**WHAT IS REQUIRED**
Quote the whole listing word for word, please.

**SOURCE MATERIAL**
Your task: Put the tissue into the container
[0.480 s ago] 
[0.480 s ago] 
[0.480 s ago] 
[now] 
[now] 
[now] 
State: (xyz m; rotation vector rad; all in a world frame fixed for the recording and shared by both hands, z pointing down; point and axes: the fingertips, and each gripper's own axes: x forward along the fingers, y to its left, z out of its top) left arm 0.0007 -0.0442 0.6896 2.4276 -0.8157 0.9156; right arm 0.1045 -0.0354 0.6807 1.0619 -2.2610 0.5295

**SOLUTION FOR THIS TASK**
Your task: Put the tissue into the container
[0.480 s ago] 
[0.480 s ago] 
[0.480 s ago] 
[now] 
[now] 
[now] 
State: (xyz m; rotation vector rad; all in a world frame fixed for the recording and shared by both hands, z pointing down; point and axes: the fingertips, and each gripper's own axes: x forward along the fingers, y to its left, z out of its top) left arm 0.0007 -0.0442 0.6896 2.4276 -0.8157 0.9156; right arm 0.1045 -0.0354 0.6807 1.0619 -2.2610 0.5295

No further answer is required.